Habib Essid s’est mué en expert des médias en disant que les journalistes doivent « dire ce qui ne va pas, mais aussi parler de ce qui est positif ». A cette occasion, il a ressorti le proverbe du verre à moitié plein en disant que les journalistes ne se focalisent que sur la moitié vide du verre.
Avant cela, il a critiqué le rendement des médias publics en disant « qu’ils ne jouent pas leur rôle dans cette phase transitoire sensible », d’où la nécessité de les soutenir.

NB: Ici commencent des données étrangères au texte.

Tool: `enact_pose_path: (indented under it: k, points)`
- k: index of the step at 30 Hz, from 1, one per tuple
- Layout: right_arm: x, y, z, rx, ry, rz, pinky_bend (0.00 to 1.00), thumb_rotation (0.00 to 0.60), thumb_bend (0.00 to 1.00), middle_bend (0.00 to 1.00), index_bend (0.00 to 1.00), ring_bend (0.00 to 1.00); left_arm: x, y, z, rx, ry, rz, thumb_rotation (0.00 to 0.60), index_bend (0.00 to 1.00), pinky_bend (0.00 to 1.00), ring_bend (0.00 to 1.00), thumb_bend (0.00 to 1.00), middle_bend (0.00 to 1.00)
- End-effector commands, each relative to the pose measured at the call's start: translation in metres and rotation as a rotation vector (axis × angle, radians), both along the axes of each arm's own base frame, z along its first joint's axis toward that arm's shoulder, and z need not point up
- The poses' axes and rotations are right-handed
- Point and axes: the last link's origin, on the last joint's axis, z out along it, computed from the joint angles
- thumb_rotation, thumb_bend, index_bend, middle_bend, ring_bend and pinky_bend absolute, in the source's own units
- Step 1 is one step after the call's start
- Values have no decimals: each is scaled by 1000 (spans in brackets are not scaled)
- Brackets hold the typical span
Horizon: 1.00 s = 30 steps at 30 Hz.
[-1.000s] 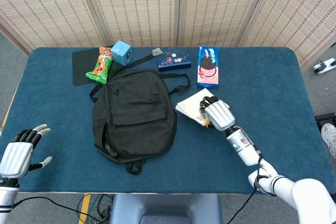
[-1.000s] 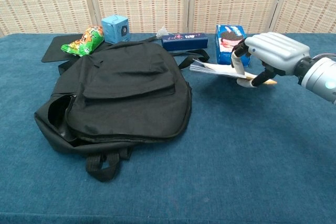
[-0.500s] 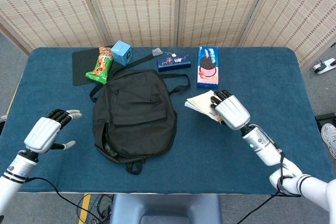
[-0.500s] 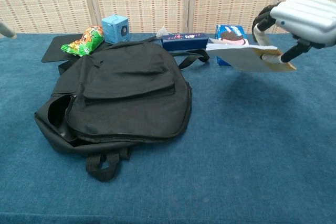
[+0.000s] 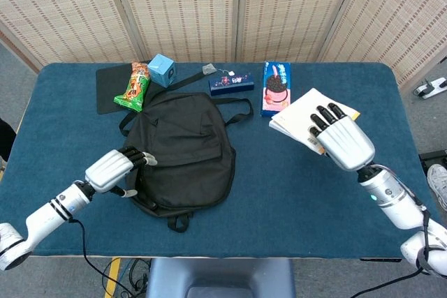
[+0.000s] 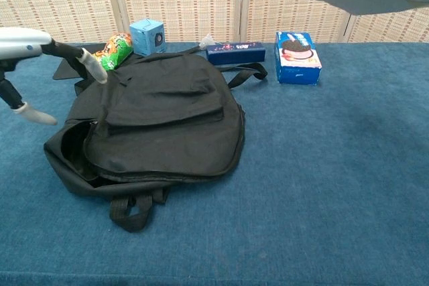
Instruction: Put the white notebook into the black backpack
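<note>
Right hand [image 5: 340,141] grips white notebook [image 5: 304,113] aloft; left hand [image 5: 115,170], fingers apart, apparently touches black backpack [image 5: 183,151].

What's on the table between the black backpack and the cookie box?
Only the backpack's own strap and bare blue table. The head view shows nothing else between the black backpack and the cookie box.
</note>
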Motion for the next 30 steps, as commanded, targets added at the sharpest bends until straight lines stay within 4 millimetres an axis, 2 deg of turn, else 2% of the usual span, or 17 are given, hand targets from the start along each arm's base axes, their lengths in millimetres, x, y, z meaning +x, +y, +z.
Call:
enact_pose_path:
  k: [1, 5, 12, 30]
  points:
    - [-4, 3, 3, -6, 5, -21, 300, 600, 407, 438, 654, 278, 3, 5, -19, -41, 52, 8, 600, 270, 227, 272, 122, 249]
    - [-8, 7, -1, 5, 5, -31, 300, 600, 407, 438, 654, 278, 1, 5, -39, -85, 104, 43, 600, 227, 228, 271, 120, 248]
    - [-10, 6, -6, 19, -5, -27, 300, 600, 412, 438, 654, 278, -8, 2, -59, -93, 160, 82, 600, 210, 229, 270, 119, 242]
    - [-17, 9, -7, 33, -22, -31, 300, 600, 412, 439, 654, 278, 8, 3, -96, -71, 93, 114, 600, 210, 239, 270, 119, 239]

Il a ajouté que « les journalistes doivent vivre le contexte exceptionnel que vit la Tunisie ».
Il a cependant avoué que les critiques des journalistes permettent quand même d’avancer. Il a prévenu contre le danger de donner une image faussée de la Tunisie si on ne voit que le négatif. « On veut des médias indépendants qui disent ce qui est bien et ce qui est mal » a-t-il ajouté.
Rappelons par ailleurs que les organisations professionnelles, telles le Syndicat des journalistes et la Fédération des directeurs de journaux, ont à plus d’une reprise critiqué Habib Essid au sujet de son traitement du dossier médiatique, laissé à la traîne en dépit des urgences signalées par la corporation.